Creatine for more strength and mass

Strength athletes who value a rapid increase in muscle mass have long been used to their daily dose of additional creatine. Creatine powder in particular guarantees a shorter muscle regeneration time, which enables even more intensive muscle building training. For example, many athletes use creatine in the preparation phase for a competition when muscle strain is particularly intense. Many scientific studies have now shown that the intake of creatine alone does not grow a muscle, but in combination with a courageous muscle training, the muscles quickly gain weight because many additional muscle cells are then formed. Training-induced muscle fiber growth significantly increases muscle performance. The consumption of creatine phosphate is therefore omnipresent in strength sports such as weightlifting and bodybuilding. But also in conventional fitness training and in martial arts such as boxing, kung fu and so on, taking creatine supplements has long been a matter of course. As the last in this series, the ball sports football, volleyball and tennis of this elegant way to accelerate muscle growth have taken over. It has long been known that creatine increases performance with maximum muscle contraction. But more and more studies show that this also applies to endurance training. Therefore, creatine is absolutely recommended for marathon runners, cyclists or rowers. These dietary supplements are harmless to health and are also a completely legal method of increasing performance. Especially vegetarians and vegans who do a lot of sport and can hardly absorb creatine in their food are well advised to think about such a supplement.

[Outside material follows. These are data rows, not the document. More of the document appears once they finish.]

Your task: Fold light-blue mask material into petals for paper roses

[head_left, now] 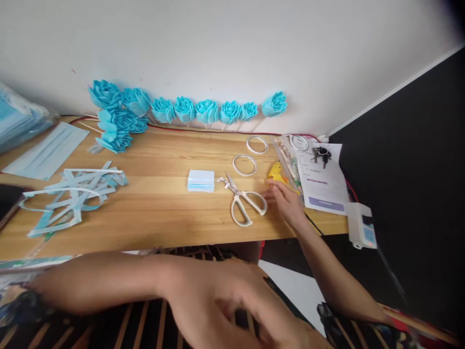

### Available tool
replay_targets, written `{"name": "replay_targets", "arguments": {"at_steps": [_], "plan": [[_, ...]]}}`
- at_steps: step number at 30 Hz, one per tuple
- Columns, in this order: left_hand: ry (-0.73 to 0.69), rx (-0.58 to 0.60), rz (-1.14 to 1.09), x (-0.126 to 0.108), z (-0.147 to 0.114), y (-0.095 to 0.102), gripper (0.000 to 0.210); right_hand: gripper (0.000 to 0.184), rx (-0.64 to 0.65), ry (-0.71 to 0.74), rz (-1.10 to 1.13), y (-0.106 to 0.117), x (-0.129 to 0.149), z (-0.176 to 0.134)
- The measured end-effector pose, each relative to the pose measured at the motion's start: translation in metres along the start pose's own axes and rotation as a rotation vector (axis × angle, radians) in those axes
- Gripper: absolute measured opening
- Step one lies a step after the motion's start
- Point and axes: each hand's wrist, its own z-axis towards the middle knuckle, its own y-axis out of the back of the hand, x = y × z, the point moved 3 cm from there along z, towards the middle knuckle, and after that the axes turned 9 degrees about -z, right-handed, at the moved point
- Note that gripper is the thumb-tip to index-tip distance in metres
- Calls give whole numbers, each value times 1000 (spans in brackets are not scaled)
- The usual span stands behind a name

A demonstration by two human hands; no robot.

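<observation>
My right hand (285,201) is at the right part of the table, right beside a yellow tool that looks like a glue gun (278,172). Its fingers point left, apart and partly blurred; whether they touch the tool cannot be made out. White-handled scissors (238,194) lie with blades a little apart, just left of that hand. Past their tips is a small stack of light blue cut pieces (201,181). Low and close to the camera, my left hand (225,300) hangs in front of the table edge, fingers loosely apart and nothing visible in it.
Blue handmade flowers (207,111) on sticks lean along the wall. Cut blue strips (76,194), a flat face mask (49,148) and a bag of masks (20,121) occupy the left. Two tape rolls (244,165), keys (322,154) on paper (319,184), and a white device (361,225) are right.
</observation>
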Motion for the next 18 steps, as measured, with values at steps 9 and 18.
{"name": "replay_targets", "arguments": {"at_steps": [9,18], "plan": [[-172,-1099,752,-47,-93,102,16,44,-29,579,-559,-36,39,-46],[2,-1391,1313,-29,-149,188,27,56,72,552,-646,-50,27,-38]]}}
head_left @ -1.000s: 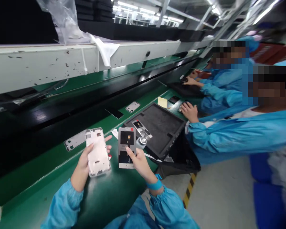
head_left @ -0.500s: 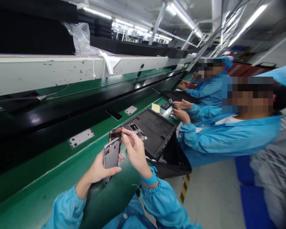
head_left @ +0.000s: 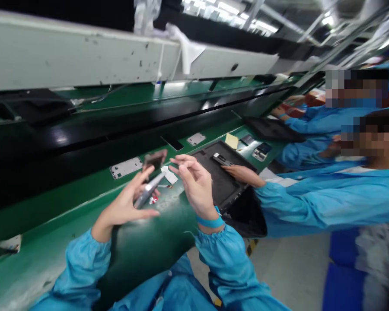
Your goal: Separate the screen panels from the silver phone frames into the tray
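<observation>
My left hand (head_left: pixel 125 201) holds a silver-edged phone frame (head_left: pixel 149 190), tilted nearly edge-on. Just beyond it is a dark phone panel (head_left: pixel 155 160), blurred, seemingly held between the fingers of the same hand. My right hand (head_left: pixel 196 185) is raised to the right of these parts, apart from them. Its fingers are loosely curled, with thumb and fingertips apart and nothing visible between them. Under the hands on the green bench (head_left: pixel 164 224) lie a white paper piece (head_left: pixel 169 175) and a small red-and-white bit (head_left: pixel 153 200).
Beyond the hands lie a pale phone mid-frame (head_left: pixel 126 167), a dark phone panel (head_left: pixel 172 142) and another pale frame (head_left: pixel 196 138). A black tray (head_left: pixel 228 190) stands right; a co-worker's hand (head_left: pixel 244 175) reaches over it. A white shelf beam (head_left: pixel 84 56) crosses above.
My right hand has come away from the dark panel's corner. The silver frame has tipped from face-on to edge-on. A co-worker's hand has reached over the tray with a part. The view has shifted.
</observation>
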Tool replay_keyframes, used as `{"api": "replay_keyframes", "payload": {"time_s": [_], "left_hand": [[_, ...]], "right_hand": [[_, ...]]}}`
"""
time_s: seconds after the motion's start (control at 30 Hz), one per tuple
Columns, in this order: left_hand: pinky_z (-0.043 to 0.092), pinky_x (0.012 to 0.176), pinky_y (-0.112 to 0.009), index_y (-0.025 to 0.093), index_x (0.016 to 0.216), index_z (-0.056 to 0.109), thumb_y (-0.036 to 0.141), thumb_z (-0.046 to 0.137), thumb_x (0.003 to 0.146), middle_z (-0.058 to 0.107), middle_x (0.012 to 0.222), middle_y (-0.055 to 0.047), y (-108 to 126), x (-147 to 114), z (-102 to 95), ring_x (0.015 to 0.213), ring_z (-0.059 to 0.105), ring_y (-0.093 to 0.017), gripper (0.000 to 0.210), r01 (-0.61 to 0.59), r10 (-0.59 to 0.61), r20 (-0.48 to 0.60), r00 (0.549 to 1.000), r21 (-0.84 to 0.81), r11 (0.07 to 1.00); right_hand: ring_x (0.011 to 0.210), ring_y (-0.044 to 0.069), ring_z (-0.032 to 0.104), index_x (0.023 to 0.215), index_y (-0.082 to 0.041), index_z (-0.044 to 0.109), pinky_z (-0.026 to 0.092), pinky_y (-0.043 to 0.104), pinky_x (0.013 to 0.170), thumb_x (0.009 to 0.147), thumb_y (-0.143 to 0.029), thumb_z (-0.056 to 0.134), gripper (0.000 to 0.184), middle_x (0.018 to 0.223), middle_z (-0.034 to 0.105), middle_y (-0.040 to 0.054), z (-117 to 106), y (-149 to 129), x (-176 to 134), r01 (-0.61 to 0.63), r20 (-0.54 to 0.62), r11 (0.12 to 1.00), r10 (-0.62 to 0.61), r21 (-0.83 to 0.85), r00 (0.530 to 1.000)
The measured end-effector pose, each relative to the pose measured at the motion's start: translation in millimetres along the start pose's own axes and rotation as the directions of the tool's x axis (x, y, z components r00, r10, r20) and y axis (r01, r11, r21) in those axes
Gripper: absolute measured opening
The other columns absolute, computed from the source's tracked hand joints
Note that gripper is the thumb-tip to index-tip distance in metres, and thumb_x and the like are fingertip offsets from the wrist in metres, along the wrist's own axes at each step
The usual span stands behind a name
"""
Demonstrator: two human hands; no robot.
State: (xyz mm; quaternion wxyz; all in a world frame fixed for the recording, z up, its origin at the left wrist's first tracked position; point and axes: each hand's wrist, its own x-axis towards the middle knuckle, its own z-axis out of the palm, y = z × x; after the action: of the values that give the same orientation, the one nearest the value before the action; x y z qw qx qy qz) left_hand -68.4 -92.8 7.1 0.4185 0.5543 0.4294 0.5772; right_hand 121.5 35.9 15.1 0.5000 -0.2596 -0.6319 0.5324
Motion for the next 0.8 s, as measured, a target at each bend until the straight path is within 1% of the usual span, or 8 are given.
{"api": "replay_keyframes", "payload": {"time_s": [0.07,0.17,0.27,0.4,0.53,0.63,0.7,0.8], "left_hand": [[0.062,0.100,-0.053,0.016,0.134,0.075,0.029,0.098,0.072,0.080,0.111,-0.016,-1,-1,-19.3,0.102,0.077,-0.033,0.067,-0.047,0.032,-0.120,0.992,-0.124,0.991],[0.066,0.084,-0.047,0.012,0.111,0.078,0.048,0.095,0.074,0.080,0.099,-0.017,-3,-3,-37.6,0.092,0.077,-0.032,0.054,-0.131,0.047,-0.257,0.965,-0.318,0.939],[0.067,0.075,-0.043,0.014,0.133,0.071,0.057,0.094,0.073,0.081,0.098,-0.017,-2,-5,-37.6,0.087,0.077,-0.031,0.077,-0.098,-0.017,-0.236,0.972,-0.468,0.878],[0.065,0.069,-0.038,0.016,0.151,0.059,0.066,0.093,0.072,0.081,0.097,-0.016,-3,-6,-23.1,0.082,0.078,-0.030,0.100,0.004,-0.101,-0.137,0.985,-0.575,0.818],[0.065,0.071,-0.041,0.016,0.157,0.054,0.072,0.093,0.068,0.082,0.100,-0.018,-9,-6,-6.1,0.080,0.080,-0.032,0.113,0.129,-0.155,0.004,0.988,-0.581,0.804],[0.066,0.077,-0.044,0.016,0.156,0.055,0.077,0.093,0.065,0.082,0.109,-0.021,-12,-6,5.5,0.087,0.081,-0.036,0.116,0.176,-0.185,0.044,0.982,-0.581,0.795],[0.067,0.079,-0.046,0.015,0.154,0.058,0.089,0.084,0.065,0.081,0.116,-0.022,-9,-5,10.1,0.095,0.081,-0.039,0.118,0.199,-0.215,0.052,0.975,-0.631,0.749],[0.068,0.081,-0.048,0.017,0.153,0.062,0.102,0.058,0.074,0.079,0.127,-0.021,1,0,11.2,0.104,0.080,-0.040,0.116,0.153,-0.259,-0.031,0.965,-0.734,0.661]], "right_hand": [[0.123,0.027,0.065,0.081,-0.024,0.066,0.057,0.046,0.106,0.095,-0.055,0.074,0.035,0.128,0.065,0.0096,-4,34,-7,-0.102,0.101,0.974,0.125,-0.202,0.987],[0.108,0.029,0.065,0.069,-0.022,0.064,0.055,0.051,0.102,0.089,-0.045,0.081,0.035,0.107,0.064,0.0106,0,88,-30,-0.234,0.200,0.851,0.361,-0.471,0.911],[0.110,0.034,0.060,0.067,-0.022,0.062,0.047,0.058,0.111,0.085,-0.037,0.085,0.033,0.102,0.062,0.0114,6,118,-49,-0.255,0.167,0.809,0.394,-0.530,0.904],[0.113,0.034,0.061,0.083,-0.023,0.067,0.050,0.056,0.109,0.093,-0.058,0.075,0.037,0.108,0.065,0.0134,7,106,-47,-0.255,0.127,0.825,0.362,-0.504,0.923],[0.091,0.025,0.070,0.120,-0.026,0.070,0.063,0.042,0.085,0.101,-0.084,0.041,0.068,0.094,0.068,0.0062,14,58,-37,-0.322,0.286,0.938,0.345,-0.126,0.894],[0.066,0.019,0.066,0.106,-0.024,0.074,0.063,0.037,0.071,0.088,-0.080,0.073,0.059,0.070,0.059,-0.0024,24,28,-35,-0.448,0.423,0.866,0.328,0.223,0.845],[0.064,0.019,0.068,0.102,-0.024,0.076,0.065,0.038,0.068,0.081,-0.072,0.085,0.054,0.069,0.064,-0.0021,24,19,-40,-0.483,0.355,0.817,0.370,0.316,0.859],[0.076,0.026,0.076,0.115,-0.025,0.077,0.069,0.046,0.072,0.083,-0.079,0.078,0.062,0.095,0.081,0.0077,10,18,-52,-0.495,0.187,0.779,0.460,0.384,0.868]]}}
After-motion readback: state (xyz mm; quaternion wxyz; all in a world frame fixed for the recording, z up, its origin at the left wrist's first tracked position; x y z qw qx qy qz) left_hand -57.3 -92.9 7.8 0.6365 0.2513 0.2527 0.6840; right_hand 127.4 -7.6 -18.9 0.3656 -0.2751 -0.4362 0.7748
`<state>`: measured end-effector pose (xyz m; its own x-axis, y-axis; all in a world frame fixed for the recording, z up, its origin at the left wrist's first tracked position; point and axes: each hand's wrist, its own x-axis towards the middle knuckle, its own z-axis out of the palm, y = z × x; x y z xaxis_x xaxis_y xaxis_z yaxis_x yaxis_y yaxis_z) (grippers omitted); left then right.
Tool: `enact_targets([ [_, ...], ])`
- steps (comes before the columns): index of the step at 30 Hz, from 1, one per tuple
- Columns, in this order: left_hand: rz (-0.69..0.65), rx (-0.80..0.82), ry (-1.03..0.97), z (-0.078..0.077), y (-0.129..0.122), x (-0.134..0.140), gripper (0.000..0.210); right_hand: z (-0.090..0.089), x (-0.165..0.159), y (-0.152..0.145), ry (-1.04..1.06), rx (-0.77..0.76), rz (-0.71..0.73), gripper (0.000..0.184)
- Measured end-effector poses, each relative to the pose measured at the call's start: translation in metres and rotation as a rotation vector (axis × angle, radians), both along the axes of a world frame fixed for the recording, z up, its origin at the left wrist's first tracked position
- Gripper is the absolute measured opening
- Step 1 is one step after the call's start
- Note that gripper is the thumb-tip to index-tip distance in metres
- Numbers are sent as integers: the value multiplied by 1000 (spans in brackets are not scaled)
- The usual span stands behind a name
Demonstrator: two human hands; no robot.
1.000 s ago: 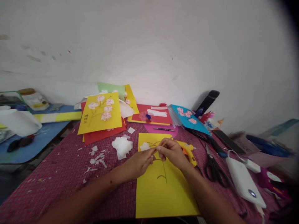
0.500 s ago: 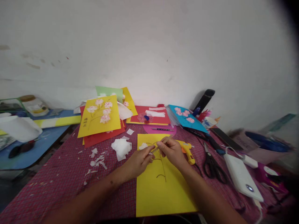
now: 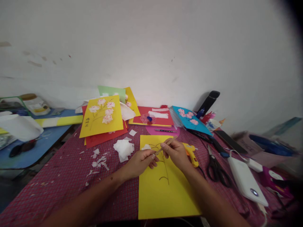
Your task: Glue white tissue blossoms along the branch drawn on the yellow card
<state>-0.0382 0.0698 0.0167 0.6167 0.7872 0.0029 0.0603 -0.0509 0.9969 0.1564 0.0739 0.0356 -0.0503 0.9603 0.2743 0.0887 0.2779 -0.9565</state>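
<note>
My right hand (image 3: pixel 174 153) pinches a thin light-brown wooden stick (image 3: pixel 168 142), slanted with its upper end pointing right. Around the stick's lower end, the fingers of my left hand (image 3: pixel 143 161) are closed. A small pale bit shows at those fingertips; I cannot tell if it is paper. Both hands are above a yellow sheet (image 3: pixel 163 198) with a brown branching stem (image 3: pixel 167 171) on it. One white tissue tuft (image 3: pixel 146 147) is near the sheet's top left. Left of the sheet rests a pile of white tissue squares (image 3: pixel 123 149).
A yellow glue gun (image 3: pixel 191 154), black scissors (image 3: pixel 217 171) and a white power bank (image 3: pixel 247 181) are on the right. Finished flower cards (image 3: pixel 101 116) stand behind at left, a blue flower card (image 3: pixel 189 119) at back right. Paper scraps (image 3: pixel 100 162) litter the checked cloth (image 3: pixel 71 183).
Both hands stay at the stick, with small finger shifts. My left fingers have spread slightly below it. The whole view has shifted slightly.
</note>
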Motion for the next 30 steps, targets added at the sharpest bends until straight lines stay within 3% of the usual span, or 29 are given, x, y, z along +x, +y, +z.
enact_targets([
  [13,38,-134,-85,-12,2,2,44,10,11,1,132,-3,-168,34],
  [18,1,-230,-226,-2,0,0,54,9,10,-2,83,-258,151,23],
  [23,-62,-275,-331,6,-2,-1,62,12,2,-6,10,-304,520,30],
  [26,-104,-289,-320,5,-2,-1,67,11,0,-6,25,-313,604,29],
  [30,-112,-292,-282,4,-2,0,65,7,1,-6,25,-318,585,23],
])
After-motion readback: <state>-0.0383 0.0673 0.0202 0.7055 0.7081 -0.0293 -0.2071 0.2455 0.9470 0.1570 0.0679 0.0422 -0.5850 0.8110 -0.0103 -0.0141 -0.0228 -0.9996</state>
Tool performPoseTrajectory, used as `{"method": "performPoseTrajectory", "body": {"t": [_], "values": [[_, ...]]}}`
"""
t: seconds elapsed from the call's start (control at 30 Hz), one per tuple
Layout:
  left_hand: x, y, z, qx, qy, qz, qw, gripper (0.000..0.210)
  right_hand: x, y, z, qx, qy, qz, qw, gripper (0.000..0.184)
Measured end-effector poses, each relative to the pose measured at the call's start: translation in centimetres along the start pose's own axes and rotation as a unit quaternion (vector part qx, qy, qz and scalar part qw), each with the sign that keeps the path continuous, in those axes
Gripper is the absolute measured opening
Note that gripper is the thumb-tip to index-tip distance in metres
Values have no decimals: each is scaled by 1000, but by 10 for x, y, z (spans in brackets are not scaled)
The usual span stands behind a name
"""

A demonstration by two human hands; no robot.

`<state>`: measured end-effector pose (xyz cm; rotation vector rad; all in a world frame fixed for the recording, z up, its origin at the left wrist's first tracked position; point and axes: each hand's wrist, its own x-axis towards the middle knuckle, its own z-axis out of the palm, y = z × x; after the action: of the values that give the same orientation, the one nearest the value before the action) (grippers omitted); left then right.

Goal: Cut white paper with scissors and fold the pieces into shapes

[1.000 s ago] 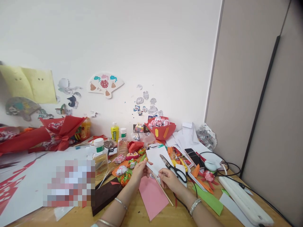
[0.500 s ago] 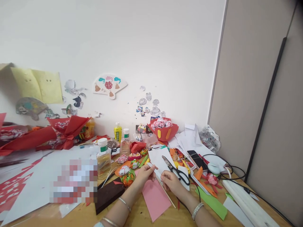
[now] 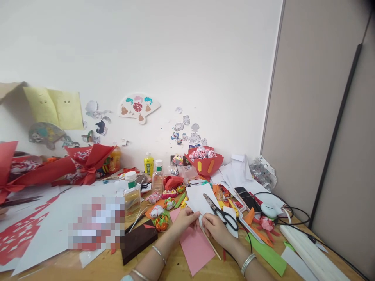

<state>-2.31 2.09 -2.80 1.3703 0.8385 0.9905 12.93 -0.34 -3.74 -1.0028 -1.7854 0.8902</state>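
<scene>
My left hand (image 3: 186, 220) is closed in a pinch above a pink sheet of paper (image 3: 195, 253). Close beside it, my right hand (image 3: 215, 227) has its fingers curled and pinched too. A narrow white paper strip (image 3: 200, 221) shows between the fingertips of both hands; its ends are hidden by the fingers. From under the hands a thin wooden stick (image 3: 215, 250) slants over the pink sheet. Just beyond the right hand, black-handled scissors (image 3: 218, 212) lie partly spread on a white sheet (image 3: 202, 193).
Left of my arms are a dark block (image 3: 137, 244), paper flowers (image 3: 161, 222) and clear bottles (image 3: 132, 195). A red paper bouquet (image 3: 204, 164) stands by the wall. To the right are a phone (image 3: 246, 198), a mouse (image 3: 268, 210), cables, green paper (image 3: 269, 257) and a white power strip (image 3: 312, 249).
The view has shifted slightly, so everything sits a little further right. My left hand has dipped slightly and its fingertips are nearer the right hand's. Both stay closed.
</scene>
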Motion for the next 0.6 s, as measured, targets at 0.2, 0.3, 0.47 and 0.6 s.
{"method": "performPoseTrajectory", "body": {"t": [0.2, 0.3, 0.47, 0.6], "values": [[-1, 3, 1, -9, 6, 12, 1000, 58, 2, -7, -4, -46, 12, -30, 998, 30], [-2, 4, 2, -22, 3, 12, 1000, 57, 1, -10, -4, -56, 17, -29, 998, 28], [2, 1, -3, -87, 73, 27, 993, 48, 0, -10, -4, -24, 16, -9, 1000, 27], [7, -1, -11, -102, 110, 38, 988, 47, 2, -4, -5, -11, 34, -6, 999, 25]]}}
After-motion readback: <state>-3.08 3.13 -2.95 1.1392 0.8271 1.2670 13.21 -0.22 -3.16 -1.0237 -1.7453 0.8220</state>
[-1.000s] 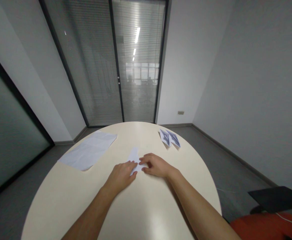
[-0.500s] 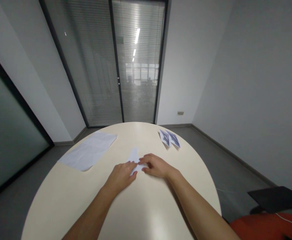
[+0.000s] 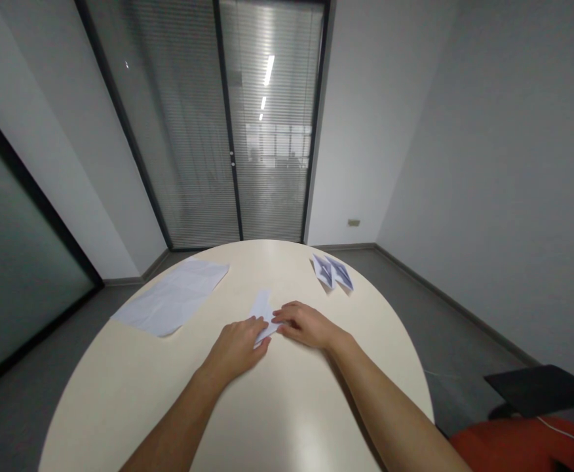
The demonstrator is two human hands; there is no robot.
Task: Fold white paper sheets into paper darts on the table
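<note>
A small folded piece of white paper (image 3: 261, 303) lies on the round table between my hands, its narrow end pointing away from me. My left hand (image 3: 240, 342) presses the paper's left side down, fingers on top and thumb along the near edge. From the right, my right hand (image 3: 305, 324) has its fingers curled and its thumb and fingertips closed at the paper's right corner. Part of the paper is hidden under the fingers of both hands.
A large creased white sheet (image 3: 173, 298) lies at the table's left edge. Two folded paper pieces with dark shading (image 3: 332, 272) stand near the far right edge of the pale table (image 3: 267, 406). A red chair (image 3: 508, 446) is at the lower right.
The paper's near right part has been folded inward, so its near edge now slants. My right thumb has shifted slightly left and up. My left hand has hardly moved.
</note>
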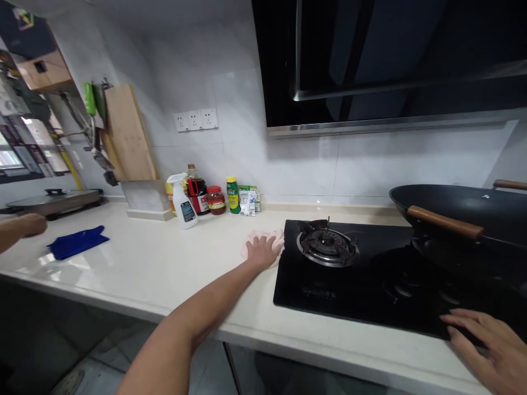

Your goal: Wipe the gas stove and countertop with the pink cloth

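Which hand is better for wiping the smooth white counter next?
Probably the left hand: it's on the crumpled pale-pink cloth on the counter. The right hand, near the flat black stove, shows no cloth.

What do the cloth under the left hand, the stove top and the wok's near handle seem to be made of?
Cloth: soft matte fabric, bunched in folds. Stove top: probably glossy black glass, from its flat, smooth sheen; perhaps coated metal. Handle: likely smooth wood, from its warm brown colour.

- The cloth (pixel 279 239) is looking pale pink.
- The tabletop (pixel 156 263) is showing creamy white.
- The cooktop (pixel 296 285) is showing black.
- The wok handles (pixel 447 221) are showing brown.
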`<state>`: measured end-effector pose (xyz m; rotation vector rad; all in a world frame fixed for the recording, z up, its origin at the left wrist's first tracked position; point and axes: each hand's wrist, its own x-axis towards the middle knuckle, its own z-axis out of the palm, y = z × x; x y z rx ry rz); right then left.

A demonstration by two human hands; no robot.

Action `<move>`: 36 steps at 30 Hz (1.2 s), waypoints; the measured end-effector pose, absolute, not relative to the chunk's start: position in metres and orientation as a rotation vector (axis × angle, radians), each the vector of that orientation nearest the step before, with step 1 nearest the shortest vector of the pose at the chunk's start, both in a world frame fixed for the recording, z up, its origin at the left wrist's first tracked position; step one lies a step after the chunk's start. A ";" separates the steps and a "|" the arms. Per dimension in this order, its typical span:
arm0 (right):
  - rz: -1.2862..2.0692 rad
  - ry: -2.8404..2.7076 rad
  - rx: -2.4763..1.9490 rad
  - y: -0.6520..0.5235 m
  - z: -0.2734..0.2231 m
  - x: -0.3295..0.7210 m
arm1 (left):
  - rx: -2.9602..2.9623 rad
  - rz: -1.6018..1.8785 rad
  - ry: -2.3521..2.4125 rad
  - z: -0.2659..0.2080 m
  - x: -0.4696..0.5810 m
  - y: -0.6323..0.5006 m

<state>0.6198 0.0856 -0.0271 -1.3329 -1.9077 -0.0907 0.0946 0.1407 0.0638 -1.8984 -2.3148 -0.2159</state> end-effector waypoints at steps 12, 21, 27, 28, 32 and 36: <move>-0.164 -1.988 -1.624 0.085 -0.020 0.611 | -2.087 -0.236 -2.082 0.064 0.094 -0.034; -0.205 -1.978 -1.528 0.093 -0.030 0.616 | -1.698 -0.340 -2.315 0.059 0.001 -0.089; -0.230 -1.984 -1.529 0.098 -0.035 0.618 | -1.110 -0.543 -2.295 0.041 -0.055 -0.111; -0.241 -1.994 -1.528 0.098 -0.034 0.617 | -1.051 -0.584 -2.289 0.039 -0.055 -0.113; -0.236 -2.063 -1.575 0.093 -0.025 0.615 | -0.893 -0.711 -2.420 0.040 -0.032 -0.114; -0.173 -2.064 -1.632 0.089 -0.016 0.610 | -0.870 -0.791 -2.525 0.038 0.009 -0.112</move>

Mode of action of creatine

Everyone produces their own creatine in their kidneys, liver and pancreas. The substance is stored in the skeletal muscles. With normal physical exercise, the daily requirement for creatine is between two and six grams. This daily dose can be covered by a healthy, balanced diet. In the case of higher physical exertion, however, taking creatine supplements is definitely recommended. With every muscle contraction, energy is released through the chemical conversion (hydrolysis) of adenosine triphosphate (ATP) into adenosine diphosphate (ADP). Now of course the ADP has to be returned to ATP. This is done, among other things, by a phosphate residue as an enzymatic catalyst. The phosphagens creatine (Cr) and creatine phosphate (PCr) are able to bind phosphate residues in order to then release them to other molecules. Creatine itself is only a preliminary stage of creatine phosphate and must first attach a phosphoryl group in order to become an energy source at all. In this respect, creatine phosphate ensures the rapid provision of ATP in the muscle cells, especially when one's own ATP supply has been exhausted due to an intensive strain on the muscle. The amount of creatine stored in the muscle is only sufficient for a few seconds if the muscle is contracted heavily. The body is then forced to first synthesize new ATP. To do this, fats, carbohydrates and amino acids have to be broken down in complex metabolic processes in order to relink them, and that takes time.